Search code examples
pythonnumpymatrixscipysparse-matrix

Creating a large sparse matrix in scipy.sparse


I am using scipy.sparse in my application and want to do some performance tests. In order to do that, I need to create a large sparse matrix (which I will then use in my application).
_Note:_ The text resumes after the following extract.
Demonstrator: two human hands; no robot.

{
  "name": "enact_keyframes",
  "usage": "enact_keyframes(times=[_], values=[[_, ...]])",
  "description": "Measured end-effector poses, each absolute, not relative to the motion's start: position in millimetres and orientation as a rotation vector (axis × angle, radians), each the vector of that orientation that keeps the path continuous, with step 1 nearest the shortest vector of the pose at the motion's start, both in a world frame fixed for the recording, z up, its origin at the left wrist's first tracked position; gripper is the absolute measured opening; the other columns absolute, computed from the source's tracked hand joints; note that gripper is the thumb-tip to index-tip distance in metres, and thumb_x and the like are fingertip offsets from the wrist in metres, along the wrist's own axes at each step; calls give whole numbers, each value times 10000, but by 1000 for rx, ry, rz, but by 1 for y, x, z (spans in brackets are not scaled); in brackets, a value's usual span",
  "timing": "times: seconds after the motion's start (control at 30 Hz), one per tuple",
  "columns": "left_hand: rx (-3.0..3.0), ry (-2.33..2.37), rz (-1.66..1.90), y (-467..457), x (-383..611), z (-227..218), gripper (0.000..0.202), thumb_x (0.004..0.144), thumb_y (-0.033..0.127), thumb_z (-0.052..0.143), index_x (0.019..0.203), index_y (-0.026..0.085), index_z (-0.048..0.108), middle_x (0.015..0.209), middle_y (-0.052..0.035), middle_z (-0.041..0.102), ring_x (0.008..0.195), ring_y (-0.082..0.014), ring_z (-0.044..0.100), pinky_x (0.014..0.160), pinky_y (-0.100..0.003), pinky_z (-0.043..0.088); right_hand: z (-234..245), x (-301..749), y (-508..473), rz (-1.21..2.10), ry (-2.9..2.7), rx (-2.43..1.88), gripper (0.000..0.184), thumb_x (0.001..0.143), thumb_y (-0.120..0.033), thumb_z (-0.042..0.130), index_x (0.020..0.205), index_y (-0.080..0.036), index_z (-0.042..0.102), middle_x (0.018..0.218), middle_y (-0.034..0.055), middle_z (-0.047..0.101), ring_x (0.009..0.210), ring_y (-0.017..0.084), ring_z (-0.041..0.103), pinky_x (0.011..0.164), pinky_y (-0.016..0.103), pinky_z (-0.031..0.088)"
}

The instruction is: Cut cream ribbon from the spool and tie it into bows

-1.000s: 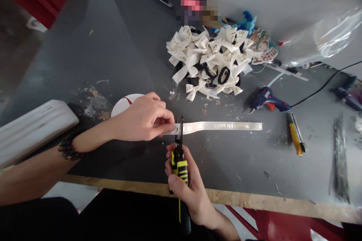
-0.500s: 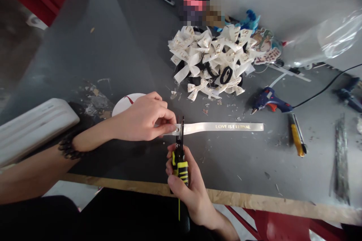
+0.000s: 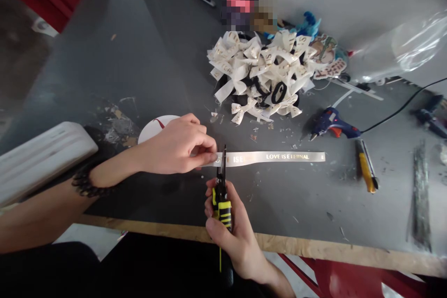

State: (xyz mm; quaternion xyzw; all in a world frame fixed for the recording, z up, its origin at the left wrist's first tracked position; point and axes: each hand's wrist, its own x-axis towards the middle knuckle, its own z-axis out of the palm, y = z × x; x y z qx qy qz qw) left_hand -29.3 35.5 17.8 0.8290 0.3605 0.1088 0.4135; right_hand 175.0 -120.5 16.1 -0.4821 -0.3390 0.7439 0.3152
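Gray surface (image 3: 146,70), pretty littered, with ribbon bows (image 3: 260,67) piled toward the back. Left hand (image 3: 181,145) pinches the white ribbon (image 3: 279,156) right beside the scissors (image 3: 221,184), probably to steady it; the rest trails rightward. Right hand (image 3: 238,237) is curled around the handles (image 3: 226,210), blades (image 3: 224,154) slightly parted across it.

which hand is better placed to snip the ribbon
Probably the right hand: it holds the scissors with their blades at the ribbon, while the left hand pinches the ribbon beside them.

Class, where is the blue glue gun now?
In the head view, the blue glue gun lies on the right side, just above the yellow utility knife, right of the ribbon bows.
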Motion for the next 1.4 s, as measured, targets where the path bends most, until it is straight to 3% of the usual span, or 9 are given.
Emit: enact_keyframes(times=[0.87,1.17,1.4], values=[[2092,860,246,37,-31,19,312,1005,385,636,746,238,727,641,61,653,648,-127,532,927,-374,330,16,176,-118,1986,-881,-1306,422,935,-332,716,1330,-277,578,1128,57,559,860,164,513,698,297,466],[2094,882,242,36,-31,18,305,999,385,640,751,238,739,649,53,656,653,-130,520,913,-373,339,16,175,-119,2034,-812,-1284,400,953,-366,712,1313,-269,569,971,14,527,729,131,452,614,265,426],[2109,875,213,37,-30,19,300,1009,364,614,769,230,732,647,56,654,651,-128,518,931,-375,338,18,172,-118,2030,-752,-1289,378,955,-360,708,1291,-260,567,979,7,518,736,125,439,615,259,409]])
As long as the matrix is small, I can create it using the command

import scipy.sparse as sp
a = sp.rand(1000,1000,0.01)

Which results in a 1000 by 1000 matrix with 10.000 nonzero entries (a reasonable density meaning approximately 10 nonzero entries per row)

The problem is when I try to create a larger matrix, for example, a 100.000 by 100.000 matrix (I have dealt with way larger matrices before), I run

import scipy.sparse as sp
N = 100000
d = 0.0001
a = sp.rand(N, N, d)

which should result in a 100.000 by 100.000 matrix with one million nonzero entries (way in the realm of possible), I get an error message:

Traceback (most recent call last):
  File "<pyshell#6>", line 1, in <module>
    sp.rand(100000,100000,0.0000001)
  File "C:\Python27\lib\site-packages\scipy\sparse\construct.py", line 723, in rand
    j = random_state.randint(mn)
  File "mtrand.pyx", line 935, in mtrand.RandomState.randint (numpy\random\mtrand\mtrand.c:10327)
OverflowError: Python int too large to convert to C long

Which is some annoying internal scipy error I cannot remove.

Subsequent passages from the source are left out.